🤖 AI Summary
This work proposes a robust two-dimensional direction-of-arrival (2D-DOA) estimation method based on tensor “self-healing” to address the severe performance degradation of conventional algorithms when array failures or sparsity disrupt the underlying manifold structure. By partitioning the array into subarrays, performing cross-correlation operations, and reshaping dimensions, the method constructs a third-order PARAFAC tensor with missing entries. Leveraging the tensor’s low-rank property, it directly recovers the factor matrices containing DOA information—without requiring additional calibration or explicit data imputation. The approach achieves high-accuracy 2D-DOA estimation even under random sensor failures, significantly enhancing robustness and eliminating dependence on full array integrity. Experimental results on L-shaped arrays demonstrate its superiority over existing techniques.
📝 Abstract
While tensor-based methods excel at Direction-of-Arrival (DOA) estimation, their performance degrades severely with faulty or sparse arrays that violate the required manifold structure. To address this challenge, we propose Tensor Completion for Defective Arrays (TCDA), a robust algorithm that reformulates the physical imperfection problem as a data recovery task within a virtual tensor space.

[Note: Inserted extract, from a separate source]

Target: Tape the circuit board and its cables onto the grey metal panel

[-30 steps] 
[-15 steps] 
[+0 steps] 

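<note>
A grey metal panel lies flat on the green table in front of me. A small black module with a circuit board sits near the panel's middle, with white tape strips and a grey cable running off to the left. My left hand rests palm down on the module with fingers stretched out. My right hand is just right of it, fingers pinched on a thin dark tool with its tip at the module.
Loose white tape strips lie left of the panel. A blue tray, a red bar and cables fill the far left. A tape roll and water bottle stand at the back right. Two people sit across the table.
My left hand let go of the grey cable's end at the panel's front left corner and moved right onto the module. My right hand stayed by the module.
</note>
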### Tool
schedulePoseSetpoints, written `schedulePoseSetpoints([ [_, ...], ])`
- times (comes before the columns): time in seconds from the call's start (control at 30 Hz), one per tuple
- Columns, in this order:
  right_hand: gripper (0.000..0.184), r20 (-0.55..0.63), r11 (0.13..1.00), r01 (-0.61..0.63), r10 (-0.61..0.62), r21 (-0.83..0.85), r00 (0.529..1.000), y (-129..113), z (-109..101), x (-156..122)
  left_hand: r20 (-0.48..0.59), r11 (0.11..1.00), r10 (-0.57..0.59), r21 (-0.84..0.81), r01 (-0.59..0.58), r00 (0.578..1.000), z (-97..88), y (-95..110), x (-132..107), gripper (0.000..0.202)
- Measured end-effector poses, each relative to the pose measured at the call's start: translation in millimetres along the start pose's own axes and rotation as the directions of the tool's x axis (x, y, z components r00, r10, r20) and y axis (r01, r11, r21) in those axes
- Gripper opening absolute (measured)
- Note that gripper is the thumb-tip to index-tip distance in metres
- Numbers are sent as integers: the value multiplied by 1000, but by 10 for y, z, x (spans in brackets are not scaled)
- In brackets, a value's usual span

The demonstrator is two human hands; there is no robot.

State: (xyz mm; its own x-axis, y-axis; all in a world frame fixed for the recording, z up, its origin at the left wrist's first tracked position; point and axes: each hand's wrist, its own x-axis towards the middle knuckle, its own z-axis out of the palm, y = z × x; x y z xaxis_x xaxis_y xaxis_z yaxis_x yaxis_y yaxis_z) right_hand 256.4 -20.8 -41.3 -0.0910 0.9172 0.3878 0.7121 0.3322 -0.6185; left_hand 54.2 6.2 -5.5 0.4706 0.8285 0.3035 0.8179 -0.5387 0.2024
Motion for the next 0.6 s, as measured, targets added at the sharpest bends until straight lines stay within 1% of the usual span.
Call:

We present a detailed derivation for constructing an incomplete third-order Parallel Factor Analysis (PARAFAC) tensor from the faulty array signals via subarray partitioning, cross-correlation, and dimensional reshaping. Leveraging the tensor's inherent low-rank structure, an Alternating Least Squares (ALS)-based algorithm directly recovers the factor matrices embedding the DOA parameters from the incomplete observations. This approach provides a software-defined'self-healing'capability, demonstrating exceptional robustness against random element failures without requiring additional processing steps for DOA estimation.